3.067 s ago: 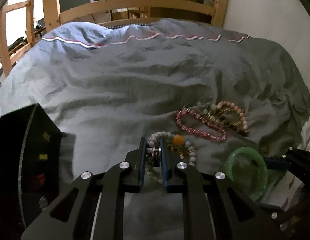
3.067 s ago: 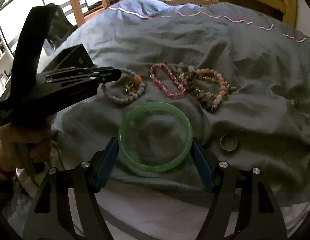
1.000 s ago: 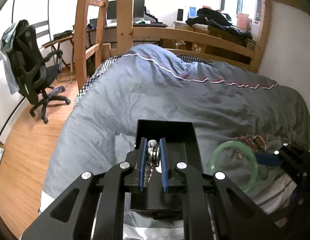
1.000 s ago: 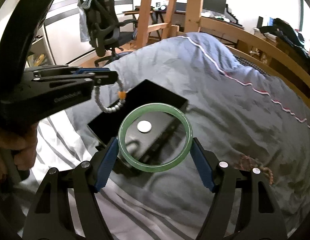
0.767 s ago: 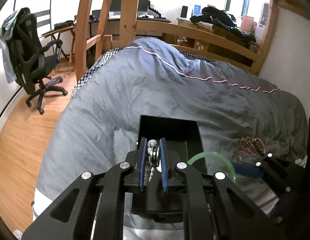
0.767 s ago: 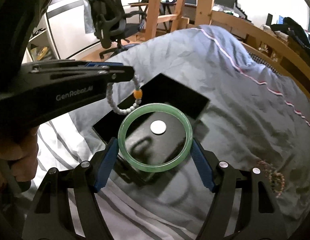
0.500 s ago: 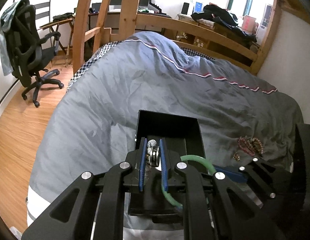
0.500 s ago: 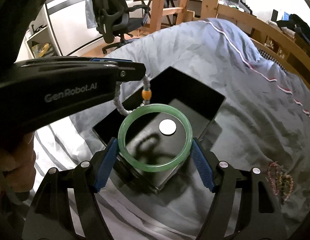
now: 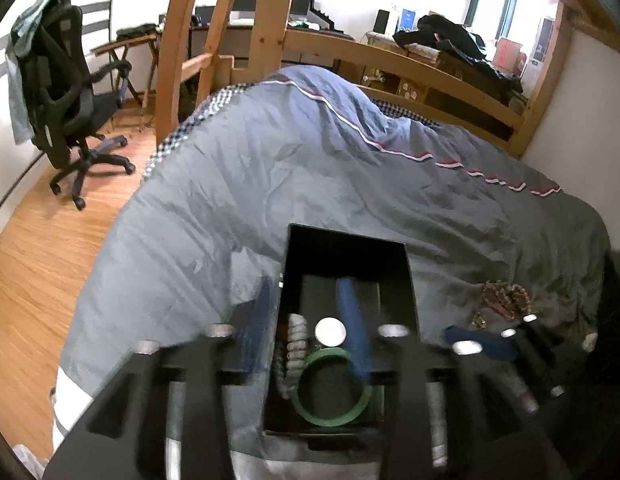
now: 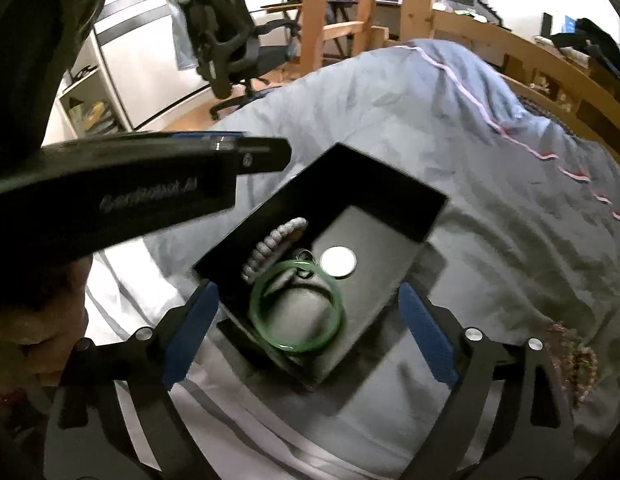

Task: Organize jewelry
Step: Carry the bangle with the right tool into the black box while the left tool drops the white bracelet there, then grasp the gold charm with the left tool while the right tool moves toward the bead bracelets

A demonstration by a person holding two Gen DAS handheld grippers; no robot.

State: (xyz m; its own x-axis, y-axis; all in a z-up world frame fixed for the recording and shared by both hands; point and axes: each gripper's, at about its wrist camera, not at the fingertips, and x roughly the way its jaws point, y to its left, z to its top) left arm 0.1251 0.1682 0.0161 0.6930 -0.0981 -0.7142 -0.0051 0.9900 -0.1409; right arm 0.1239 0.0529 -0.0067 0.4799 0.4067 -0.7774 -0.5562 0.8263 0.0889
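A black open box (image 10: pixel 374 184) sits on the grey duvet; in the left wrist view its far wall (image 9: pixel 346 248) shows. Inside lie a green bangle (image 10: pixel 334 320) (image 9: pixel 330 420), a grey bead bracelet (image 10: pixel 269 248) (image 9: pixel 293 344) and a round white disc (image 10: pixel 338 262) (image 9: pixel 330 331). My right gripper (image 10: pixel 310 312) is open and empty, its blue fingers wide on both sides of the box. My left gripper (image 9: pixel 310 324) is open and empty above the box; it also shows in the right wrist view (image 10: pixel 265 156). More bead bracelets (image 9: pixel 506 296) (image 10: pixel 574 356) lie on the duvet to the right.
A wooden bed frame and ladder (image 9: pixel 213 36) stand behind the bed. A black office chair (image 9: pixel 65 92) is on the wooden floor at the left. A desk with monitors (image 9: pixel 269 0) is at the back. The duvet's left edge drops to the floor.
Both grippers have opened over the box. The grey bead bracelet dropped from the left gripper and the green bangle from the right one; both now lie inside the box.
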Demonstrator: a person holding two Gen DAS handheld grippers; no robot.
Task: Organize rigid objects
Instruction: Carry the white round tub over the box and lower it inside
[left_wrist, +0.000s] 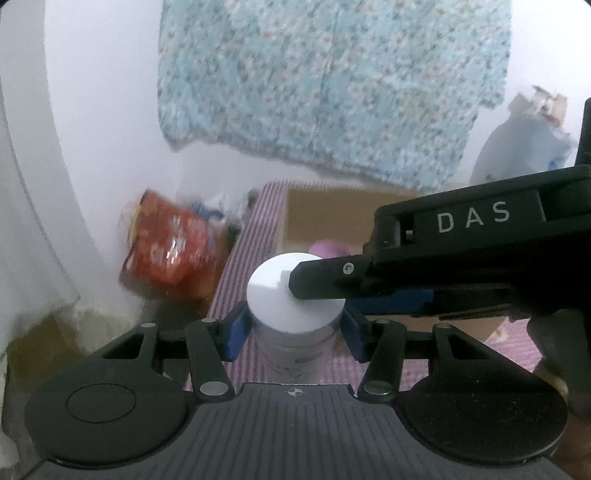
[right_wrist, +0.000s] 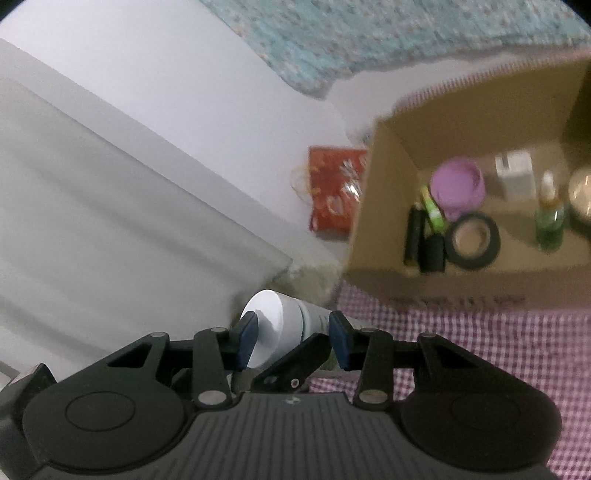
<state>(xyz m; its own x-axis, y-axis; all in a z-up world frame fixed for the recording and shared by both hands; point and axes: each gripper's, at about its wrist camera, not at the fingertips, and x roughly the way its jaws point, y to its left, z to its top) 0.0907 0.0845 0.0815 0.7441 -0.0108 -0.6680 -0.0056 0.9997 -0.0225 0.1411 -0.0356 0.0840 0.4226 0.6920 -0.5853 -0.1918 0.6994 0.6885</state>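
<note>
A white-capped bottle (left_wrist: 291, 295) stands upright between the blue pads of my left gripper (left_wrist: 293, 334), which is shut on its pale body just below the cap. My right gripper (left_wrist: 321, 291) reaches in from the right, one black finger lying across the top of the cap. In the right wrist view the same bottle (right_wrist: 280, 321) lies between that gripper's (right_wrist: 293, 334) blue pads, which press on its cap end. A black finger of the left gripper (right_wrist: 291, 363) crosses underneath. The bottle's lower part is hidden in both views.
An open cardboard box (right_wrist: 443, 284) sits on a purple checked cloth (right_wrist: 480, 350). It holds a purple tub (right_wrist: 458, 184), a black tape roll (right_wrist: 472, 240), a green bottle (right_wrist: 550, 221), a small white box and dark tubes. A red snack bag (left_wrist: 170, 247) lies left of the box.
</note>
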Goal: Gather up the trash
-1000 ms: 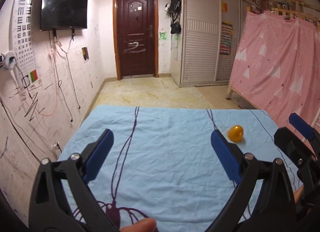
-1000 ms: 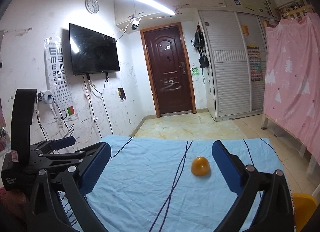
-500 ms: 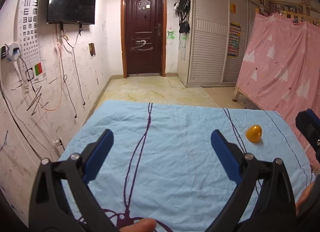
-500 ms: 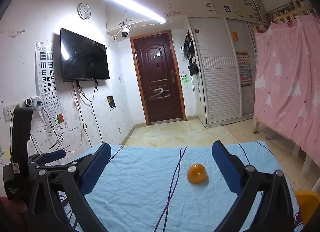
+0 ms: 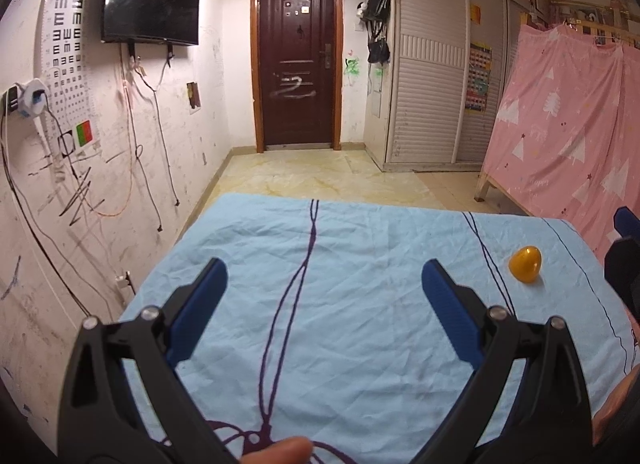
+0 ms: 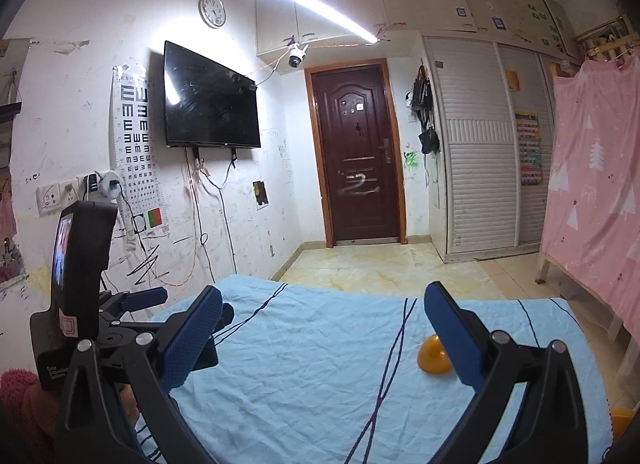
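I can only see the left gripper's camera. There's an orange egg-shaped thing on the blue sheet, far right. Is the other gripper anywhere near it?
Observer: Fairly. In the right wrist view the right gripper is open, and the orange thing shows partly behind its right-hand finger.
Operator: Anywhere to drop it?
Observer: Possibly. A yellow object peeks in at that view's bottom right corner, too cut off to identify.
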Tool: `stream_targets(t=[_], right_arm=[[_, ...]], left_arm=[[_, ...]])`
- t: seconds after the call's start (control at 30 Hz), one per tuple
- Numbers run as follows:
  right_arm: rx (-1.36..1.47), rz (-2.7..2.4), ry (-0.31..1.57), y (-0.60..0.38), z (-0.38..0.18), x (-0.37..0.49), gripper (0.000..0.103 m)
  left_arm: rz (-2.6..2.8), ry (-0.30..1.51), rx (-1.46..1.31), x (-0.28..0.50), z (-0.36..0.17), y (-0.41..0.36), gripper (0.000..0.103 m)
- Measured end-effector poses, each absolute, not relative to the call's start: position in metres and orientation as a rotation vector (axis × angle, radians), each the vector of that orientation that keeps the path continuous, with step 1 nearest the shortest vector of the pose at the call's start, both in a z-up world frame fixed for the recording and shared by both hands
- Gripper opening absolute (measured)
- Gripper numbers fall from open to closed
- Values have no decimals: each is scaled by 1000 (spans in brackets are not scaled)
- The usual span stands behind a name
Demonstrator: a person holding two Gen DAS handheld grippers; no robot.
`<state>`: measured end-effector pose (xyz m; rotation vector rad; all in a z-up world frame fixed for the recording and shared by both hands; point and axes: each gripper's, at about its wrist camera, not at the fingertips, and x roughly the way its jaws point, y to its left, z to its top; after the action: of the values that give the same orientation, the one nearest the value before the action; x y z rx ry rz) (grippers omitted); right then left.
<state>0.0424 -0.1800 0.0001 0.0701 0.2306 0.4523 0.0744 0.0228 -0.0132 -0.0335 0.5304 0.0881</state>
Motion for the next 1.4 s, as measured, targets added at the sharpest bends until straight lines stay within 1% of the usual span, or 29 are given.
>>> stream_targets(t=[0.53, 1.1, 1.4], right_arm=[[40, 526, 272, -167, -2, 46, 94], [56, 340, 241, -186, -3, 46, 94], [66, 334, 239, -192, -5, 46, 94]], left_arm=[[143, 553, -86, 73, -17, 37, 94], [132, 552, -72, 74, -18, 35, 94], [127, 552, -63, 75, -17, 34, 94]])
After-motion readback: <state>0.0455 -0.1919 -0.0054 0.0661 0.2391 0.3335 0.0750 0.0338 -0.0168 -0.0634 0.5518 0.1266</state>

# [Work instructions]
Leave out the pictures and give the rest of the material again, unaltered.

# [Answer to this exercise]
3.067 s ago: 
3.067 s ago: 
1.000 s ago: 
1.000 s ago: 
0.767 s ago: 
0.767 s ago: 
0.500 s ago: 
0.500 s ago: 
now: 
now: 

Task: Organize jewelry
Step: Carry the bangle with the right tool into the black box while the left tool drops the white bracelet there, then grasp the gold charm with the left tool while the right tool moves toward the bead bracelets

A demonstration by a person holding two Gen DAS handheld grippers; no robot.

State: (xyz m; its own x-axis, y-axis; all in a z-up world frame fixed for the recording and shared by both hands; point and axes: each gripper's, at about its wrist camera, not at the fingertips, and x roughly the way its jaws point, y to its left, z to its top) left arm 0.1251 0.1682 0.0161 0.6930 -0.0981 -0.7142 -0.0051 0.9900 -0.1409; right arm 0.1239 0.0529 -0.0067 0.4799 0.4067 -0.7774 -0.5562 0.8263 0.0889
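A black open box (image 10: pixel 374 184) sits on the grey duvet; in the left wrist view its far wall (image 9: pixel 346 248) shows. Inside lie a green bangle (image 10: pixel 334 320) (image 9: pixel 330 420), a grey bead bracelet (image 10: pixel 269 248) (image 9: pixel 293 344) and a round white disc (image 10: pixel 338 262) (image 9: pixel 330 331). My right gripper (image 10: pixel 310 312) is open and empty, its blue fingers wide on both sides of the box. My left gripper (image 9: pixel 310 324) is open and empty above the box; it also shows in the right wrist view (image 10: pixel 265 156). More bead bracelets (image 9: pixel 506 296) (image 10: pixel 574 356) lie on the duvet to the right.
A wooden bed frame and ladder (image 9: pixel 213 36) stand behind the bed. A black office chair (image 9: pixel 65 92) is on the wooden floor at the left. A desk with monitors (image 9: pixel 269 0) is at the back. The duvet's left edge drops to the floor.
Both grippers have opened over the box. The grey bead bracelet dropped from the left gripper and the green bangle from the right one; both now lie inside the box.
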Demonstrator: a person holding two Gen DAS handheld grippers; no robot.
Task: Organize rigid objects
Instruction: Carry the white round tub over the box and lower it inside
[left_wrist, +0.000s] 
[right_wrist, +0.000s] 
<state>(xyz m; its own x-axis, y-axis; all in a z-up world frame fixed for the recording and shared by both hands; point and axes: each gripper's, at about its wrist camera, not at the fingertips, and x roughly the way its jaws point, y to its left, z to its top) 0.0907 0.0845 0.0815 0.7441 -0.0108 -0.6680 -0.0056 0.9997 -0.0225 0.1411 -0.0356 0.0840 0.4226 0.6920 -0.5853 -0.1918 0.6994 0.6885</state>
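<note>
A white-capped bottle (left_wrist: 291, 295) stands upright between the blue pads of my left gripper (left_wrist: 293, 334), which is shut on its pale body just below the cap. My right gripper (left_wrist: 321, 291) reaches in from the right, one black finger lying across the top of the cap. In the right wrist view the same bottle (right_wrist: 280, 321) lies between that gripper's (right_wrist: 293, 334) blue pads, which press on its cap end. A black finger of the left gripper (right_wrist: 291, 363) crosses underneath. The bottle's lower part is hidden in both views.
An open cardboard box (right_wrist: 443, 284) sits on a purple checked cloth (right_wrist: 480, 350). It holds a purple tub (right_wrist: 458, 184), a black tape roll (right_wrist: 472, 240), a green bottle (right_wrist: 550, 221), a small white box and dark tubes. A red snack bag (left_wrist: 170, 247) lies left of the box.
</note>
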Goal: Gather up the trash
-1000 ms: 
-1000 ms: 
-500 ms: 
-500 ms: 
+0 ms: 
+0 ms: 
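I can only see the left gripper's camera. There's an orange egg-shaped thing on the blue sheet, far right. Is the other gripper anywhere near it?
Observer: Fairly. In the right wrist view the right gripper is open, and the orange thing shows partly behind its right-hand finger.
Operator: Anywhere to drop it?
Observer: Possibly. A yellow object peeks in at that view's bottom right corner, too cut off to identify.
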Tool: `stream_targets(t=[_], right_arm=[[_, ...]], left_arm=[[_, ...]])`
- t: seconds after the call's start (control at 30 Hz), one per tuple
- Numbers run as follows:
  right_arm: rx (-1.36..1.47), rz (-2.7..2.4), ry (-0.31..1.57), y (-0.60..0.38), z (-0.38..0.18), x (-0.37..0.49), gripper (0.000..0.103 m)
  left_arm: rz (-2.6..2.8), ry (-0.30..1.51), rx (-1.46..1.31), x (-0.28..0.50), z (-0.36..0.17), y (-0.41..0.36), gripper (0.000..0.103 m)
- Measured end-effector poses, each absolute, not relative to the call's start: position in metres and orientation as a rotation vector (axis × angle, radians), each the vector of that orientation that keeps the path continuous, with step 1 nearest the shortest vector of the pose at the call's start, both in a z-up world frame fixed for the recording and shared by both hands
- Gripper opening absolute (measured)
- Gripper numbers fall from open to closed
- Values have no decimals: each is scaled by 1000 (spans in brackets are not scaled)
- The usual span stands behind a name
Demonstrator: a person holding two Gen DAS handheld grippers; no robot.
`<state>`: measured end-effector pose (xyz m; rotation vector rad; all in a z-up world frame fixed for the recording and shared by both hands; point and axes: each gripper's, at about its wrist camera, not at the fingertips, and x roughly the way its jaws point, y to its left, z to its top; after the action: of the values that give the same orientation, the one nearest the value before the action; x y z rx ry rz) (grippers omitted); right then left.
<state>0.0424 -0.1800 0.0001 0.0701 0.2306 0.4523 0.0744 0.0228 -0.0132 -0.0335 0.5304 0.0881</state>
Motion for the next 1.4 s, as measured, targets added at the sharpest bends until straight lines stay within 1% of the usual span, or 29 are given.
>>> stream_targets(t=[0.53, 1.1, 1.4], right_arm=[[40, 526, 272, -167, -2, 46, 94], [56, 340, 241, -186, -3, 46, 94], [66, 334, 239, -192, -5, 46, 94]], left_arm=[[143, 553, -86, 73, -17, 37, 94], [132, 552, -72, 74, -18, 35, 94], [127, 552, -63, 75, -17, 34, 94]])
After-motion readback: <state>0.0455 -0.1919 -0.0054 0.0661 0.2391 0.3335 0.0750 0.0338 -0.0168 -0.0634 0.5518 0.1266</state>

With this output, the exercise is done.